Since you mentioned spinning up, I thought I would add a few comments on that as well:
I think the spinning up code base is good at making the code compact, and terrible at making sense of data flow for beginners. There are a lot of line comments, but they do not actually explain what is conceptually going on but often just repeat short-hands.
For example, look at the PPO implementation: https://github.com/openai/spinningup/blob/master/spinup/algo...
Here, the function is returning pi, logp, and log_p_pi (and v). Do you know how incredibly confusing the distinction between these is for beginners? In particular, there is no explanation why logp_pi even needs to be stored in the buffer.
We could recompute it from the states and stop the gradient when computing the likelihood ratio. A sensible tutorial-level comment here may be something along the lines of computing the likelihood in the same forward pass as computing the action, so we can later use it to compute the likelihood ratio. We could also later re-compute this from the buffered states.

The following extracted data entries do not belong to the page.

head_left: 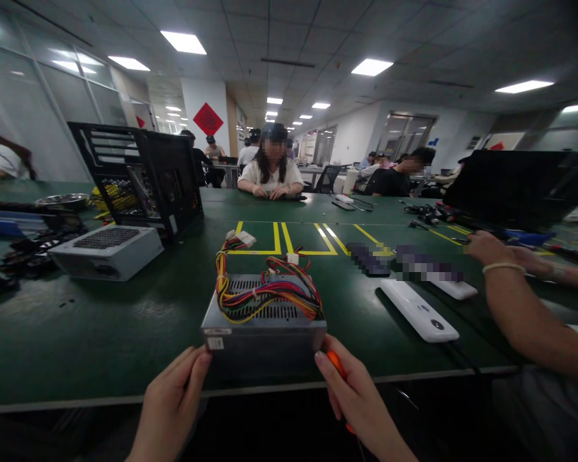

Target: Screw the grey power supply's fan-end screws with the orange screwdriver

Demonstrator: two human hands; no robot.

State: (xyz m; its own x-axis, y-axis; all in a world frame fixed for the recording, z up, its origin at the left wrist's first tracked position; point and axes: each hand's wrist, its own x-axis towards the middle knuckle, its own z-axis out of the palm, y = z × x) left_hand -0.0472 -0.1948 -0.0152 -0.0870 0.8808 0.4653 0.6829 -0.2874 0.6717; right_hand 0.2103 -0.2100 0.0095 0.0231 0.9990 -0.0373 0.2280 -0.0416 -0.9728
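On the near bench edge, our left hand and right hand grip corners of the power supply, seemingly unopened, its wires unplugged; the right also holds an orange handle.

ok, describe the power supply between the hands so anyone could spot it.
On the green table, near edge, look between the wearer's left hand and right hand. The grey power supply there has multicoloured wires heaped on top; the other unit, beside the black case, has none on top.
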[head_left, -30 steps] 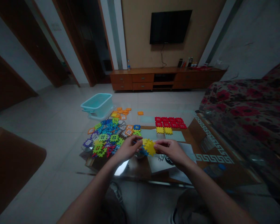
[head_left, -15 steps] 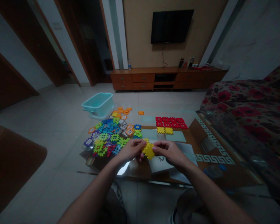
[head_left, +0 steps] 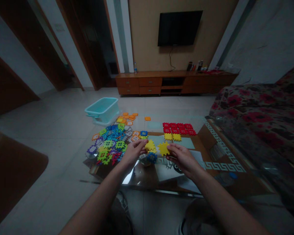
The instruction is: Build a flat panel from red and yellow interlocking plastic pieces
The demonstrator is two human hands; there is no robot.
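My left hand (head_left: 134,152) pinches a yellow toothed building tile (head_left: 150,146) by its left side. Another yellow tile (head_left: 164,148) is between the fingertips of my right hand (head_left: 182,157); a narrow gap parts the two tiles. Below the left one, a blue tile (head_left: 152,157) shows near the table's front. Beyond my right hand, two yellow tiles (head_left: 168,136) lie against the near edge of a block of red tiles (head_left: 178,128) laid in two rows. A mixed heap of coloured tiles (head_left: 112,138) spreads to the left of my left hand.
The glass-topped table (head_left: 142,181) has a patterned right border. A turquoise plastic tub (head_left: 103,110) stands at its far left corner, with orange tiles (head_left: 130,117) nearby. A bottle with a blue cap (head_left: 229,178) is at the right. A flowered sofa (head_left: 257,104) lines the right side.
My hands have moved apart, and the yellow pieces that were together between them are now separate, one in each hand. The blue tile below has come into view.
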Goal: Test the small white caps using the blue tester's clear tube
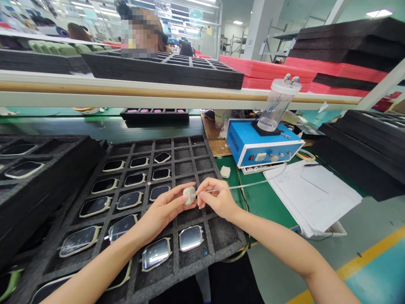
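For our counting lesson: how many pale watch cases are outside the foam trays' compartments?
2: one held watch case in the left hand, one loose watch case on the green worktop. Others may be hidden.

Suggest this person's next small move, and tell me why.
Perhaps steady the pale piece in the left grip and guide the thin tube to it with the right grip: both grips are close together, and the tube runs back to the blue box.
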Available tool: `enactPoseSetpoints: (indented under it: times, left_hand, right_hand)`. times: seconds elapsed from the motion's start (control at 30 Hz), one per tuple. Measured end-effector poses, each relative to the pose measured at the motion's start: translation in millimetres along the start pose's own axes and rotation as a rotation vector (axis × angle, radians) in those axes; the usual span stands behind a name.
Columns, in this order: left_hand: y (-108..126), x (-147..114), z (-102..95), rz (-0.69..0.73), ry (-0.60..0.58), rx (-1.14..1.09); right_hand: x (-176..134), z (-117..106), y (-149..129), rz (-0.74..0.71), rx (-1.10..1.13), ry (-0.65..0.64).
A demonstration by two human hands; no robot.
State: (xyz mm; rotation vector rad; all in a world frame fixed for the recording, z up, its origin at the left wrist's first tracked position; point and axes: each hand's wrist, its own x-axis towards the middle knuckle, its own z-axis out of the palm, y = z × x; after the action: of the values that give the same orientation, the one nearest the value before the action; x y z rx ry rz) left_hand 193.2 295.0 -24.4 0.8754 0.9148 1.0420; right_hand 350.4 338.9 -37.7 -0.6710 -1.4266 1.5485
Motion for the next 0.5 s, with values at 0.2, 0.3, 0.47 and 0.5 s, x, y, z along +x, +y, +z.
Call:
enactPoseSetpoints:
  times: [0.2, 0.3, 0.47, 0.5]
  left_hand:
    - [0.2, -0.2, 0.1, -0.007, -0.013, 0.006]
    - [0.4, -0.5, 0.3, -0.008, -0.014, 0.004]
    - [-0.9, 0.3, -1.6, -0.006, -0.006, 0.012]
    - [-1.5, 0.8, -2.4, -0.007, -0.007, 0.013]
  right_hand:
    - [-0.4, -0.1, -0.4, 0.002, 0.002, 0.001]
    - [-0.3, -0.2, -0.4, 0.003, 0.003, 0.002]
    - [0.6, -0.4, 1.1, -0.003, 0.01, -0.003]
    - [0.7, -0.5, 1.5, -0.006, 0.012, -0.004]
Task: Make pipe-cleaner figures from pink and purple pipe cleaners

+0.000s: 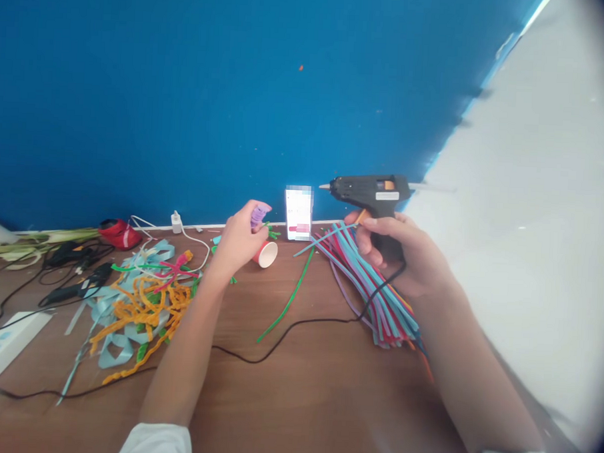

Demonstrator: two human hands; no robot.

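Observation:
My right hand (406, 248) is wrapped round the handle of a black glue gun (366, 188), fingers by its orange trigger. The nozzle points left and a clear glue stick (431, 187) juts from the back. In my left hand (242, 234) is a small purple coiled piece (259, 214), pinched between thumb and fingers; its lower part is hidden. Just below that hand, a red paper cup (267, 254) lies on its side, its white mouth facing me. Beneath the glue gun lies a bundle of coloured pipe cleaners (374, 290), mostly blue, pink and purple.
A lit phone (298, 213) leans on the blue wall. One green pipe cleaner (291, 299) and the gun's black cord (277, 345) cross the brown table (274, 412). At left are tangled orange pipe cleaners (146, 306), blue ribbon (116, 352), a white power strip (11, 341) and another glue gun (79, 287).

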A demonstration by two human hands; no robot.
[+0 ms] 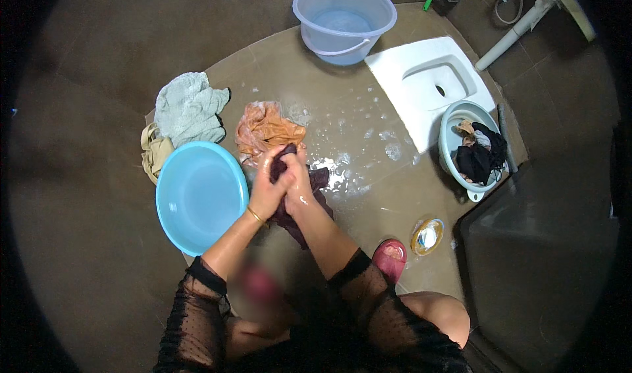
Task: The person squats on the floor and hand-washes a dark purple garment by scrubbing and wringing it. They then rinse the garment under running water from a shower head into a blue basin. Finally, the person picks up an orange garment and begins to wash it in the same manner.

I will stop here but I hope my point comes across, whenever I read code from your repos, there are some good parts (conciseness, cute numerical tricks) but there is as general missing sense of thoughtfulness on what the code is really trying to convey to a reader. It shows in the comments and it shows in the code organisation.
As a final note, I have seen this in many organisations and I do not mean to call you out. There is just this quality degradation that inevitably happens when nobody is incentivised (read: promoted, rewarded) to think about these things for an organisation.
Managers at all levels typically don't because they don't get close enough to the subtle issues on a day to day level. If you are lucky, you get senior individual contributors who still look at code and and raise the bar for the entire org. My genuine recommendation to you is to look for that, because a manager won't do that, and more fresh grads can't do it.